* WHAT IS NEEDED *
In the records below, find the line containing "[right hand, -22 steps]" and the line containing "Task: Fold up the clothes"; please repeat exactly the lines from one to the other, both included, and nothing more.

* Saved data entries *
● ● ● ●
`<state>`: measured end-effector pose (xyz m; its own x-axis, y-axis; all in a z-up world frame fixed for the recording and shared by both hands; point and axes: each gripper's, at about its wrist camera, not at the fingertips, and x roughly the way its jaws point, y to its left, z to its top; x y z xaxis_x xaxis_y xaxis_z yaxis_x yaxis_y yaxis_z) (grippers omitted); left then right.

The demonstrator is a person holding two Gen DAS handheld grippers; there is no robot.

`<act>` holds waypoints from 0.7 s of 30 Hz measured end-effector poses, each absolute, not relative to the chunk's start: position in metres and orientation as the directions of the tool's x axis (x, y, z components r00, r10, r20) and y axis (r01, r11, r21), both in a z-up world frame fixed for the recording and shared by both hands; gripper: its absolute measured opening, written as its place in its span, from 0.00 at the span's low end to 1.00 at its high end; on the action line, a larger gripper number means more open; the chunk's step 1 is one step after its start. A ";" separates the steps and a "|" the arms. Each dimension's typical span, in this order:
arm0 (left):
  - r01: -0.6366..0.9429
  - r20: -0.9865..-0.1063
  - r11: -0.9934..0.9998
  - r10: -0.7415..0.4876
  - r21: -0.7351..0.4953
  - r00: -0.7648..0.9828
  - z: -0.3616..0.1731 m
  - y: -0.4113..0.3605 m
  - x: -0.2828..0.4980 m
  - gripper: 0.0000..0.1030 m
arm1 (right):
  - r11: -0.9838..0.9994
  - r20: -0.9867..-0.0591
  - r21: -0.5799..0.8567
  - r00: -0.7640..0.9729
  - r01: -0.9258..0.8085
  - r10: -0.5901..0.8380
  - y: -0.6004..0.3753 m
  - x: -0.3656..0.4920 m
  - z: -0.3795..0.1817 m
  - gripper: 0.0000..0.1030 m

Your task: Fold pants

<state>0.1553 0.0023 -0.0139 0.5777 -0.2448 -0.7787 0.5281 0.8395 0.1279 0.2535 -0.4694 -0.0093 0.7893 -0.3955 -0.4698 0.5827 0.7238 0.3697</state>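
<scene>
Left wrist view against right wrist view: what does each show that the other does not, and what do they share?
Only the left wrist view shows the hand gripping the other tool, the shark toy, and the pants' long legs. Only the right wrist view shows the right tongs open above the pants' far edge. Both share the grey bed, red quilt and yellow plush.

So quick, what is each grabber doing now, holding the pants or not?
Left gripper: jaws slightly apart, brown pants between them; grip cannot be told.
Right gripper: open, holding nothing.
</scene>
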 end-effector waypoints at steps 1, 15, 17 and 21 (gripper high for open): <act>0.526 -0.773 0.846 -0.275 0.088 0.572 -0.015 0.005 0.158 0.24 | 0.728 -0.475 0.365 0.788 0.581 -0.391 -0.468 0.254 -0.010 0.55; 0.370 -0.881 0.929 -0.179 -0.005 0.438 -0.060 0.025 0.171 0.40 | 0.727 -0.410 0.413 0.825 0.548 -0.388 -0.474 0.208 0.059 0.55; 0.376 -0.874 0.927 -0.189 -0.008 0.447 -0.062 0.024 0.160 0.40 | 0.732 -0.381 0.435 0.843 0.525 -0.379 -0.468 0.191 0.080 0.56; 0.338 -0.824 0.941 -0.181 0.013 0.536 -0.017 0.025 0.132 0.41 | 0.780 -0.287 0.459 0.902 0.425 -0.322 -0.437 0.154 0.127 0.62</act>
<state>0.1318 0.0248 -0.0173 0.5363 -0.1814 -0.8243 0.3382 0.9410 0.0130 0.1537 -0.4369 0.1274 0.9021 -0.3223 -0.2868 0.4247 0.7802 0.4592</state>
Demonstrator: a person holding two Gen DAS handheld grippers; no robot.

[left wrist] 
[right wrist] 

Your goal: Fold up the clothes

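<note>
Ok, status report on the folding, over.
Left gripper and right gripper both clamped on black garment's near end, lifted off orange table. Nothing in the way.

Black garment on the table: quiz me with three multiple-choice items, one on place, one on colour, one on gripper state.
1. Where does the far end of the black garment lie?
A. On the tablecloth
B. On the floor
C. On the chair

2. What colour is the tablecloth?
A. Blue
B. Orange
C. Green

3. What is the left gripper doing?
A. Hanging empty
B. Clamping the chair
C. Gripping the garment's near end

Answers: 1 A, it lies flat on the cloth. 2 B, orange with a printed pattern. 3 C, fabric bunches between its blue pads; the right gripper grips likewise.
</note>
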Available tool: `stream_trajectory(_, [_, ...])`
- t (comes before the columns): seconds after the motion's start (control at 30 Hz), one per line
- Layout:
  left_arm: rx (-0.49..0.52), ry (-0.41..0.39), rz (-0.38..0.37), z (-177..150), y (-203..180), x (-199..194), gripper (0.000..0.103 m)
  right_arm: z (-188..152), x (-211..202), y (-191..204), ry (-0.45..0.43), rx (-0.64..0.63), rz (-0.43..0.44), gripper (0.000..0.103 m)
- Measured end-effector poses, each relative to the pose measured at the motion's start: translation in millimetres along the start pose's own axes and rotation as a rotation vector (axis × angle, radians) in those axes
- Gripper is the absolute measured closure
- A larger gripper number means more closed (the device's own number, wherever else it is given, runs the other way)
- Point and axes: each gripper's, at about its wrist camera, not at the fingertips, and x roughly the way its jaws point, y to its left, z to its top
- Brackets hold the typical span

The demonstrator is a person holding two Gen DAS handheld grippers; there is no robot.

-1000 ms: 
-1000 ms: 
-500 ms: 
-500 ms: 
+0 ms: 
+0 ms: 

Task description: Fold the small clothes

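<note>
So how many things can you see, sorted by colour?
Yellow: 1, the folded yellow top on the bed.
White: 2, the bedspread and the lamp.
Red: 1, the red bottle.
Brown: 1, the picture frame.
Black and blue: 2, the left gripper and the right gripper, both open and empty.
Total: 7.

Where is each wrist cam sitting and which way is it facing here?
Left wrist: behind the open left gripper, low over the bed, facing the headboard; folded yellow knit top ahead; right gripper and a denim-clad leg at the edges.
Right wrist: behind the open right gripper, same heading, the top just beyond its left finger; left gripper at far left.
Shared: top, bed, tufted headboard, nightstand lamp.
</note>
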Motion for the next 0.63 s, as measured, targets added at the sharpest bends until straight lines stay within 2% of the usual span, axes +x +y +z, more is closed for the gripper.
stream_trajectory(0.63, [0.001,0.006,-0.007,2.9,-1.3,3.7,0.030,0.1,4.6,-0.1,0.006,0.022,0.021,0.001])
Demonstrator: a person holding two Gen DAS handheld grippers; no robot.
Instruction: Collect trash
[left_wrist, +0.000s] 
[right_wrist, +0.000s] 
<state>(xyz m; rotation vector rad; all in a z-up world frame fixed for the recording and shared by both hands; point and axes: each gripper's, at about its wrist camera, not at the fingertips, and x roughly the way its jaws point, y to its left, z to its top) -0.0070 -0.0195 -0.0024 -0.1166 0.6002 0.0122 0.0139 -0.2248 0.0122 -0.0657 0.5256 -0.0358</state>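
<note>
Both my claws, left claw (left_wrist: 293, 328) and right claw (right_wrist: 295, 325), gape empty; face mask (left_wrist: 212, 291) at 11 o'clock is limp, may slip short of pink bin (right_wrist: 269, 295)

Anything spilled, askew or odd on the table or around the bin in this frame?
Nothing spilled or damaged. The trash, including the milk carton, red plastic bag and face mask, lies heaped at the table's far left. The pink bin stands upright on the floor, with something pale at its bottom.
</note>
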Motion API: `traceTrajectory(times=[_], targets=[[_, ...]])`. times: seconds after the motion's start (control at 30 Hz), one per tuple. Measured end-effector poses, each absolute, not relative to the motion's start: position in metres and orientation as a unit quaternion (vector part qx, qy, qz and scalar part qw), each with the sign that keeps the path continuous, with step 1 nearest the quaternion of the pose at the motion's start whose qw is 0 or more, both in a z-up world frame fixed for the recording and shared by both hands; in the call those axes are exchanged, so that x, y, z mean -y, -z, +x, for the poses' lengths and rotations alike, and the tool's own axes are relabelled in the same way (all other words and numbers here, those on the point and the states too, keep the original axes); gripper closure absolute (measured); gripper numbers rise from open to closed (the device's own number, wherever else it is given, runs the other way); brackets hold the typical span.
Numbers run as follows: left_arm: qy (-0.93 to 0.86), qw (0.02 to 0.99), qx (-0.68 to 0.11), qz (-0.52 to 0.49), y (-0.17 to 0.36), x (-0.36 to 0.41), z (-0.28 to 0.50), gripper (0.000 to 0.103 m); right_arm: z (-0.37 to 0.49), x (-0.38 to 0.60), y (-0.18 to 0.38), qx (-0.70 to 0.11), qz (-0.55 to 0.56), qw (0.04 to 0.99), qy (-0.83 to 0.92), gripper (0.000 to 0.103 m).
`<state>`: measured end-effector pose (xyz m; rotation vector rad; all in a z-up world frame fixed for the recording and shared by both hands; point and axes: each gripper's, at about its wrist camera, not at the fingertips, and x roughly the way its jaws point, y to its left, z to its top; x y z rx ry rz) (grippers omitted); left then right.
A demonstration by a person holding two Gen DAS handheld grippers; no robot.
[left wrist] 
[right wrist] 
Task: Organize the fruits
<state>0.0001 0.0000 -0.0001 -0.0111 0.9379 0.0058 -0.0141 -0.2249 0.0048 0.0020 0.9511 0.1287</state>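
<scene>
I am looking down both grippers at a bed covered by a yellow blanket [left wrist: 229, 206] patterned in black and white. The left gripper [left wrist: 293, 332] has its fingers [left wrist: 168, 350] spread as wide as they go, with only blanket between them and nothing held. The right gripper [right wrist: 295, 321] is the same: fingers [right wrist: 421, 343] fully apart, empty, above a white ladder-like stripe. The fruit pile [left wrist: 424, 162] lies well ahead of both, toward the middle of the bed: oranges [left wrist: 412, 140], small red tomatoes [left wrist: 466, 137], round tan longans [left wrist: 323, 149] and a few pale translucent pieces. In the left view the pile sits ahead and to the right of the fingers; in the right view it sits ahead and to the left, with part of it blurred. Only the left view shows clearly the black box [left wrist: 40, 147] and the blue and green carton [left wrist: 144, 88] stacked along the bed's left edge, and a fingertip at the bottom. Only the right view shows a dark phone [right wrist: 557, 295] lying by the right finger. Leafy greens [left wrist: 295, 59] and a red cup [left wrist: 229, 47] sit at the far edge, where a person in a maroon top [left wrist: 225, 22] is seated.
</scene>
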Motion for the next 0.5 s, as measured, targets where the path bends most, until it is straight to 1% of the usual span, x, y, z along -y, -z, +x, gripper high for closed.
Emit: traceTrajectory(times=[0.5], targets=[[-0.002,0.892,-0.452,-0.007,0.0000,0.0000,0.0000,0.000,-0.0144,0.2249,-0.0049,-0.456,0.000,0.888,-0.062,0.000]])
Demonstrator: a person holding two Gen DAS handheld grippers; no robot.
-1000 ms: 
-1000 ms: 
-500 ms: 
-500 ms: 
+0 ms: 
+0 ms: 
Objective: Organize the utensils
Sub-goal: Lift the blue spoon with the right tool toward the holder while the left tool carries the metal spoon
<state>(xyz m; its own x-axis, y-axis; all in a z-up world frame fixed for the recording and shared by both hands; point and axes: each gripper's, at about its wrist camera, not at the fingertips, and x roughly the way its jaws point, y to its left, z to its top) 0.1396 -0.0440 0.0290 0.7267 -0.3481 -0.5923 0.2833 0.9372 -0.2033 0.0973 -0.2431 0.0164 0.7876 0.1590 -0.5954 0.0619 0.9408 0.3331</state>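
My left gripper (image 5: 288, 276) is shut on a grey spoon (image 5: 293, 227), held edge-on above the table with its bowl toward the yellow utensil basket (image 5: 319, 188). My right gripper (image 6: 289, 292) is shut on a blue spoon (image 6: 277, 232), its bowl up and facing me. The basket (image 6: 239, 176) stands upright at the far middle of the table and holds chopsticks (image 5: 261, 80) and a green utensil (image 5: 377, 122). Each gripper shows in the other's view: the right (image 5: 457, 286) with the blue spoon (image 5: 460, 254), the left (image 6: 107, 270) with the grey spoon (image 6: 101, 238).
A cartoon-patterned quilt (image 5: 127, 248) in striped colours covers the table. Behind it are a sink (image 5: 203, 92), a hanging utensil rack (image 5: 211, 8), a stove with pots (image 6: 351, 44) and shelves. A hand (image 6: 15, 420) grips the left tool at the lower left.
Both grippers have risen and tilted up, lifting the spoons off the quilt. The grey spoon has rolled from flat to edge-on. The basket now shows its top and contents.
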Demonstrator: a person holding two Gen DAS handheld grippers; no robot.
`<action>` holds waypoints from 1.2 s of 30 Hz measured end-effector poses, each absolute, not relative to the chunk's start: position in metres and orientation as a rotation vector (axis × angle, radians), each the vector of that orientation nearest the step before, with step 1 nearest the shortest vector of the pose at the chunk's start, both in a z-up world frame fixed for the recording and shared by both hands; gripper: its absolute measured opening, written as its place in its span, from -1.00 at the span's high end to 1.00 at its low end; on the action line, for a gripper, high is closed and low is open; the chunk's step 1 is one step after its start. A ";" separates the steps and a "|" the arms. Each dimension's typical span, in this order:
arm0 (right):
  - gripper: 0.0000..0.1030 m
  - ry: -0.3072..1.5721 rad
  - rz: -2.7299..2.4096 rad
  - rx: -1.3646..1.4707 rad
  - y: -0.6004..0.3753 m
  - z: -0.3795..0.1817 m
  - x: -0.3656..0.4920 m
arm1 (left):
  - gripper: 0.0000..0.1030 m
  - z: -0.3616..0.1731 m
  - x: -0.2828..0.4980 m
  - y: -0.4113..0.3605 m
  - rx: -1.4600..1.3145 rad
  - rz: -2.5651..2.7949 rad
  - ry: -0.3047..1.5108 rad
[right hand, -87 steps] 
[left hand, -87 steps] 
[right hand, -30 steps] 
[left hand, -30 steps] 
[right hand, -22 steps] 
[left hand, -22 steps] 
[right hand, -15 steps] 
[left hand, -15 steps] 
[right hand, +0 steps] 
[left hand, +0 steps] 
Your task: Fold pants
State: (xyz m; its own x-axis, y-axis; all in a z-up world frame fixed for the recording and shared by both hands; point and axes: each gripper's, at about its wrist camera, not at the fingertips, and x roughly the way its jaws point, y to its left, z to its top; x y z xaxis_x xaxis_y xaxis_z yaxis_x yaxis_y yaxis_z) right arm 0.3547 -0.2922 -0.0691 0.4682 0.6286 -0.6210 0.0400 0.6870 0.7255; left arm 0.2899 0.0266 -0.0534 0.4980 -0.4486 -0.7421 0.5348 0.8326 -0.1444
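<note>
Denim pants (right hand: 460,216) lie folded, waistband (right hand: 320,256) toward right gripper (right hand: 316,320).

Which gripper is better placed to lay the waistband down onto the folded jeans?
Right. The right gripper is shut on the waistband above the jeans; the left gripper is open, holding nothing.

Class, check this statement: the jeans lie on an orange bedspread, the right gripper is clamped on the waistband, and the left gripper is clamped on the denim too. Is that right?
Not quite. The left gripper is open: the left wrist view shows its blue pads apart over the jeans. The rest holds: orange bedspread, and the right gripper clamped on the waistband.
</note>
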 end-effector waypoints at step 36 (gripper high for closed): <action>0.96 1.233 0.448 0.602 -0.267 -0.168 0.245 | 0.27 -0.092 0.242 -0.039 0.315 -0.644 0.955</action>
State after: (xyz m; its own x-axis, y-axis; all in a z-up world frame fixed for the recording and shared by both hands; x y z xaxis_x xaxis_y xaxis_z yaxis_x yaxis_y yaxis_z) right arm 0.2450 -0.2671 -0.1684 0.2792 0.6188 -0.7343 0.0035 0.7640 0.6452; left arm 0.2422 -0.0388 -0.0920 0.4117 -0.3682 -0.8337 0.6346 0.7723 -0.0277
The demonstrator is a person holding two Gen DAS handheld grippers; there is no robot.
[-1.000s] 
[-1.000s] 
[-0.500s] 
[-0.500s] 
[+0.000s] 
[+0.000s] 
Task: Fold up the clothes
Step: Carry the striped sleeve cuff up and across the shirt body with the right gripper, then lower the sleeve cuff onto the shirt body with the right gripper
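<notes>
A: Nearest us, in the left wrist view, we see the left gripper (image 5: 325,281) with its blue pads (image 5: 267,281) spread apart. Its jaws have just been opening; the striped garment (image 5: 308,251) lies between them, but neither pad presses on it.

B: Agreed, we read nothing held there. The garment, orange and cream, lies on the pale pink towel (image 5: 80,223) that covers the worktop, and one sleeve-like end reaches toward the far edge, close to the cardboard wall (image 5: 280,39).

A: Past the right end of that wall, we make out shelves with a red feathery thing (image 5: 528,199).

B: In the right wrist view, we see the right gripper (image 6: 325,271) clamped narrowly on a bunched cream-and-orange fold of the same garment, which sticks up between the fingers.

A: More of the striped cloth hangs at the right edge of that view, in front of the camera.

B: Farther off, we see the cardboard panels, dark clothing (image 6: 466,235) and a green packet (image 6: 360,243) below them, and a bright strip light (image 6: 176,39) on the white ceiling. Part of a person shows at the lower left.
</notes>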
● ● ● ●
* RESPONSE BOX *
[right hand, -22 steps] 
[left hand, -22 steps] 
[right hand, -15 steps] 
[left hand, -15 steps] 
[right hand, +0 steps] 
[left hand, +0 steps] 
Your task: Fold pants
State: (xyz m; its own x-axis, y-axis; all in a z-up world frame fixed for the recording and shared by both hands; point and axes: each gripper's, at about its wrist camera, not at the fingertips, and x roughly the way its jaws point, y to its left, z to its top; x y z xaxis_x xaxis_y xaxis_z yaxis_x yaxis_y yaxis_z) right arm 0.3547 -0.2922 -0.0691 0.4682 0.6286 -0.6210 0.0400 0.6870 0.7255; left arm 0.2899 0.0266 -0.0534 0.4980 -0.4486 -0.7421 0.5348 0.8326 -0.1444
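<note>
Denim pants (right hand: 460,216) lie folded, waistband (right hand: 320,256) toward right gripper (right hand: 316,320).

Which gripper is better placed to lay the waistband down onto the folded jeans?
Right. The right gripper is shut on the waistband above the jeans; the left gripper is open, holding nothing.

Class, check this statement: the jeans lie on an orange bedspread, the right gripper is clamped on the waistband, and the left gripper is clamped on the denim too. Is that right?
Not quite. The left gripper is open: the left wrist view shows its blue pads apart over the jeans. The rest holds: orange bedspread, and the right gripper clamped on the waistband.
</note>
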 end-effector waypoints at step 36 (gripper high for closed): <action>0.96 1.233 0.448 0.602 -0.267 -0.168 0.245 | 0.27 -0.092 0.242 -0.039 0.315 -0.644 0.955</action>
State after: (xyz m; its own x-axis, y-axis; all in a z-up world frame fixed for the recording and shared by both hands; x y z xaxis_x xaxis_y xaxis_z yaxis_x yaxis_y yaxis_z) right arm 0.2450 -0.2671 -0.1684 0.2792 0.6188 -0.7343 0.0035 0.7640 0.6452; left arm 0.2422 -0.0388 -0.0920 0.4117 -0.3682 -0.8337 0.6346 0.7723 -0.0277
The demonstrator is a person holding two Gen DAS handheld grippers; there is no robot.
[-1.000s] 
[-1.000s] 
[-0.500s] 
[-0.500s] 
[+0.000s] 
[+0.000s] 
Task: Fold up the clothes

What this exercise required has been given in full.